Kepala Bidang Kebencanaan dan Kesiapsiagaan BPBD Kota Padang Hendry mengatakan Shelter TES Ulak Karang setelah selesai dibangun setahun lalu belum diserahkan oleh BNPB ke Pemeritah Kota Padang untuk digunakan sehingga menjadi terbengkalai.
Dua shelter TES lainnya sudah diserahkan BNPB kepada Pemerintah Kota Padang sehingga bisa dimanfaatkan masyarakat.
“Dua TES yang lainnya sudah diserahkan secara resmi oleh BNPB sehingga menjadi asset Kota Padang. Bahkan dua TES itu sekarang dikelola sangat baik oleh masyarakat di kelurahan, sehari-hari mereka manfaatkan untuk perkawinan. Kalau yang ini, kami tidak bisa melakukan apa-apa, karena belum diserahkan,” kata Hendry.
Ia mengatakan, karena belum diserahkan, anggaran untuk perawatan juga tidak bisa dikeluarkan oleh Pemerintah Kota Padang. “Kami berharap ini bisa cepat diserahkan agar bisa ikut dijaga oleh masyarakat sekitar,” katanya. Ia mengatakan, pemeliharaannya juga bisa ditanggung Pemko Padang. Bahkan masyarakat juga bisa memanfaatkan dan menjaganya. "Kalau shelter yang belum diserahkan ini kita tidak bisa berbuat apa-apa. Kami berharap pemerintah provinsi cepat menyelesaikan masalah ini,” kata Hendry.

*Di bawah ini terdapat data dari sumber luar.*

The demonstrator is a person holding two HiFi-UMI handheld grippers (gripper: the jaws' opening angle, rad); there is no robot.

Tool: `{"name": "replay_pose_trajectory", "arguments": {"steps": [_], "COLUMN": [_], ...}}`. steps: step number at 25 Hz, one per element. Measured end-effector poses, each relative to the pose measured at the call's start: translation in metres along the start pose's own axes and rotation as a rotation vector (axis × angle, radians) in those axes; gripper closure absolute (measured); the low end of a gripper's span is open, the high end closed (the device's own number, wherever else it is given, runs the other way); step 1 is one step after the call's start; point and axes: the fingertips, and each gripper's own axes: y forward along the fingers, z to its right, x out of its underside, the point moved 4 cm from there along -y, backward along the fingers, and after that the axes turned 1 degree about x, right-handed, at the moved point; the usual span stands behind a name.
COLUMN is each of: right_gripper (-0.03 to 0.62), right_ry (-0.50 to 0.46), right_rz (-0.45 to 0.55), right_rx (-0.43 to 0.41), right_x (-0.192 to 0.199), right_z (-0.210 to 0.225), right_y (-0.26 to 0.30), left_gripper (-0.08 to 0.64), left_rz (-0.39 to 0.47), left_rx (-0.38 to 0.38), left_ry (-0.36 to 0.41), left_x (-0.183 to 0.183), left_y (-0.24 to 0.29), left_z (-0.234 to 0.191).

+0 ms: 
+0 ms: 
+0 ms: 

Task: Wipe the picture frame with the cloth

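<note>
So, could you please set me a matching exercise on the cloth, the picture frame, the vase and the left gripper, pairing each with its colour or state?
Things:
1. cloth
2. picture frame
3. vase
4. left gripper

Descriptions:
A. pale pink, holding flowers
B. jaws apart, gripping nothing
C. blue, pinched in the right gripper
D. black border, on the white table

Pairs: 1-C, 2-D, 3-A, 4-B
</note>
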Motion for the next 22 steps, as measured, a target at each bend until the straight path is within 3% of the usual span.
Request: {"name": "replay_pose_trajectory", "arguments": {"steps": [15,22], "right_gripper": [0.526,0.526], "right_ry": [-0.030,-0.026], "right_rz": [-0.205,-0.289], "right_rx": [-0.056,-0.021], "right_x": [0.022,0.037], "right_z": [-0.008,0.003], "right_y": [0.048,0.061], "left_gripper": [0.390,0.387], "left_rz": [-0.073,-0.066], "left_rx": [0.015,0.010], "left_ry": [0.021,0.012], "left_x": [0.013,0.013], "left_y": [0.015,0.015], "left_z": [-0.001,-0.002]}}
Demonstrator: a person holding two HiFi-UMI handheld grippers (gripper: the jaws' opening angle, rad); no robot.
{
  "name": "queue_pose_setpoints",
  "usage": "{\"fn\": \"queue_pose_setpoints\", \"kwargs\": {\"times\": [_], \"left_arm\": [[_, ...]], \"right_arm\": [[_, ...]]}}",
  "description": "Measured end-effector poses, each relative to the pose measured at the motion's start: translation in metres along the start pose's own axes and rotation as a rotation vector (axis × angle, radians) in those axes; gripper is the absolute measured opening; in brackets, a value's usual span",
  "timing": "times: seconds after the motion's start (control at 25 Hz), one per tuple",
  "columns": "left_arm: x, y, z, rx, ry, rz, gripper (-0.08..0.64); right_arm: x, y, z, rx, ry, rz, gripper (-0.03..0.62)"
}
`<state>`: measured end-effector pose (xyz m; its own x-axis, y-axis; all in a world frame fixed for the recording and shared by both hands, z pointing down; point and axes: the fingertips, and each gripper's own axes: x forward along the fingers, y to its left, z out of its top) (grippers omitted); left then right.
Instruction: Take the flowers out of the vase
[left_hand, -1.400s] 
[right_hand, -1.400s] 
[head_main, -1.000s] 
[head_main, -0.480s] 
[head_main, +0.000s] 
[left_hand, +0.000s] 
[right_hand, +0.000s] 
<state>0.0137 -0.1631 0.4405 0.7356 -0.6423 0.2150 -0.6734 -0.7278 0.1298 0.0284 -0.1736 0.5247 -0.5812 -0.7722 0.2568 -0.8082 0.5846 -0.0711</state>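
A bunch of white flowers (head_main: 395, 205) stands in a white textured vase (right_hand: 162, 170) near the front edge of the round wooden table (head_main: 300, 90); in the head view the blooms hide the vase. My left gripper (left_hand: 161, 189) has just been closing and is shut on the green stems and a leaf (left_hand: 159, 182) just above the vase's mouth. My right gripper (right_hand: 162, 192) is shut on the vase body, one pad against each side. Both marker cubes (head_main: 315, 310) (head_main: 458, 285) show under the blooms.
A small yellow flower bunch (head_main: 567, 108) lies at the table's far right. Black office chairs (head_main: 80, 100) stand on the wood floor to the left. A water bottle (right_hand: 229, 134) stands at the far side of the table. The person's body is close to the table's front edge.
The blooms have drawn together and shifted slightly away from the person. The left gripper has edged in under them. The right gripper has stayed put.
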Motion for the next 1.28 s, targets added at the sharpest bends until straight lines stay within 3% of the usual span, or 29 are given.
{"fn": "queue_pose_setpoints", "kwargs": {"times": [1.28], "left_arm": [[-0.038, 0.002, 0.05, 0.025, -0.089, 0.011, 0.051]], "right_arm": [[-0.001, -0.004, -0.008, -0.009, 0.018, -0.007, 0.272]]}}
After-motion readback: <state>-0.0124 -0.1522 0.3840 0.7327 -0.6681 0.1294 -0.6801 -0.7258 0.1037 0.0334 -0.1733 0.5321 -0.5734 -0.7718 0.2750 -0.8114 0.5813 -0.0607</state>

Koordinator IAGI (Ikatan Ahli Geologi Indonesia) Daerah Sumatra Barat, Ade Edward mengatakan persiapan mitigasi di Sumatera Barat harus cepat dilakukan karena aktivitas gempa di zona megatrust Mentawai semakin meningkat. “Padang dan Pariaman adalah yang paling terancam karena penduduknya banyak dan permukimannya padat serta jauh dari bukit,” katanya.
Baca juga: Rentetan Gempa Mentawai, Warga Pulau Pagai Mengungsi ke Bukit
Selain shelter TES, Ade Edward mengatakan bangunan tinggi yang bertahan dari gempa Pariaman 2009 juga menurutnya bisa dijadikan shelter. “Gempa pembangkit tsunami itu kan pusatnya jauh, sehingga getarannya itu tidak besar terhadap Sumatera Barat, yang dikuatirkan ini adalah tsunaminya. Belajar dari tsunami Aceh juga gempanya tidak meruntuhkan bangunan, karena tipe gempa pembangkit tsunami itu tipenya lambat," kata Ade Edward.